National Youth Orchestra of Scotland

Perth Concert Hall

Michael Tumelty

Four stars

THE annual Spring concert by the National Youth Orchestra of Scotland, given in Perth on Friday night, and repeated, I imagine to spectacular sonic effect, in Glasgow’s City Hall on Saturday, rather threw me back on myself. This was Scotland’s flagship youth orchestra in glorious full sail: 105 of the best young musicians in the country in a remarkable display of virtuosity, musicality and the sheer professionalism of near-flawless collaboration under the sure-footed guidance of the staggeringly-competent young conductor Alpesh Chauhan.

It was an inspiring display, but where was the audience? And that’s what threw me back as I recalled asking the same question, year in year out, until it became a mantra and I abandoned it, realising that there appeared to be no answer to the question: what’s to be done? If people don’t come out to hear the best of the best, with its promise of a rich musical future for the country, then they don’t come out.

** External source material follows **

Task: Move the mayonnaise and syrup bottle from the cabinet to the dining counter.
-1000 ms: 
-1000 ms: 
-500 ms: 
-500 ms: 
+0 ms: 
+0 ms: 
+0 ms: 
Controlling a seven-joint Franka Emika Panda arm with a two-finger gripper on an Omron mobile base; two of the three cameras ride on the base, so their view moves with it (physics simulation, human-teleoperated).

The turnout in Perth was, in the words of the NYOS chief executive, “shocking”. Fortunately it did not blemish the musical glories that streamed from Chauhan and this beautiful orchestra which provided, with some mind-blowing playing, one of the most glorious Daybreak openings to Ravel’s Daphnis and Chloe that I have heard, though the final Bacchanale was dangerously fast and, at the other end of the night, a performance of Prokofiev’s Romeo and Juliet whose mix of battering physicality and heart-wrenching tenderness generated a sense of wonder. In the middle, SCO principal Alec Frank-Gemmill gently underlined the languid loveliness of Koechlin’s Poeme for horn and orchestra: music born for the horn.